EU presses Croatia again on war crimes suspect
The European Union on Monday reiterated that Croatia could not hope to start EU entry talks until Zagreb gives full cooperation with war crimes prosecutors, ahead of new talks on the standoff.
EU officials downplayed hopes of a breakthrough at the talks Tuesday, which come after the EU refused to start the talks last month due to Zagreb's lack of cooperation in finding a key Croatian war crimes suspect.
"There has been some slight progress but nothing substantial" in the hunt for fugitive general Ante Gotovina, one EU official told AFP, requesting anonymity.
Gotovina is charged by the UN war crimes court in the Dutch city for alleged war crimes against ethnic Serbs at the end of 1991-95 Serbo-Croatian war. Zagreb has insisted it has no knowledge of his whereabouts.
EU foreign policy chief Javier Solana said it was "fundamental" that Croatia help ensure the capture of Gotovina and his transfer to the International Criminal Tribunal for ex-Yugloslavia (ICTY).
"We are going to talk to them very frankly, to see how things are moving," Solana said on arrival at a meeting of EU foreign ministers in Luxembourg, expected to meet with a Croatia delegation on Tuesday.
The EU refused last month to start planned entry talks with Croatia after Carla del Ponte, chief prosecutor of the Hague-based ICTY, said she was not receiving full cooperation from Zagreb in the hunt for Gotovina.

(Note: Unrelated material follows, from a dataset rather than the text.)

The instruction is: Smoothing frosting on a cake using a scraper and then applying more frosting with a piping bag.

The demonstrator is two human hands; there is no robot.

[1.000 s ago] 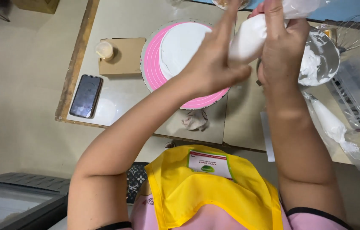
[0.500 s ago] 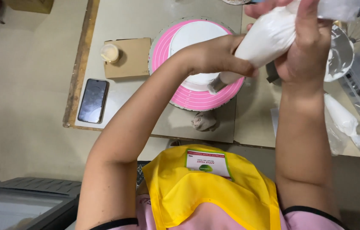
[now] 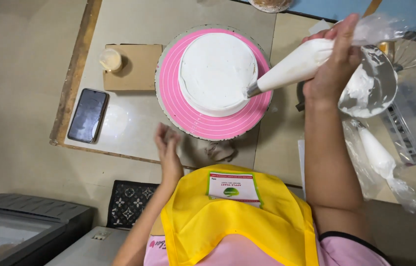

Del Ponte has been invited to the Luxembourg meeting, but there have been few signs that she will change her verdict that Zagreb is doing enough to help her.
"We would like very much to move the process forward. But we need ... full cooperation" from Zagreb with the ICTY, said Solana. "Cooperation with the tribunal is fundamental.
"The objective is clear, that Gotovina is in The Hague," he added.
There have been few signs of progress since last month on the Gotovina issue -- although Croatia's president said at the weekend that Zagreb had asked Israel to extradite a tycoon, suspected of being a supporter of Gotovina.
The Croatian government has identified Hrvoje Petrac as a key assistant to Gotovina, President Stipe Mesic said Saturday.
Also on Saturday a Croatian businessman, Stanko Banic, accused Transport and Tourism Minister Bozidar Kalmeta of being part of a support network helping Gotovina.
Banic, who was at the time director of a shipping company based in the coastal town of Zadar, said that Kalmeta, then the town's mayor, asked him to finance Gotovina and his family.
The Croatian minister denied the allegations, calling it politically motivated ahead of local elections next month.
"This is clearly a well-organized and timed action ahead of local polls aimed at discrediting me," Kalmeta said.
Croatia hopes to begin membership talks by the end of June and join the EU by the end of the decade.
Solana also noted that del Ponte was due to address the UN Security Council in New York on June 13, warning it would be bad news for Zagreb if no progress had been made by then.
"The report (by del Ponte) had better be positive at that time, otherwise the (UN) Security Council will be engaged again on that issue," he told reporters.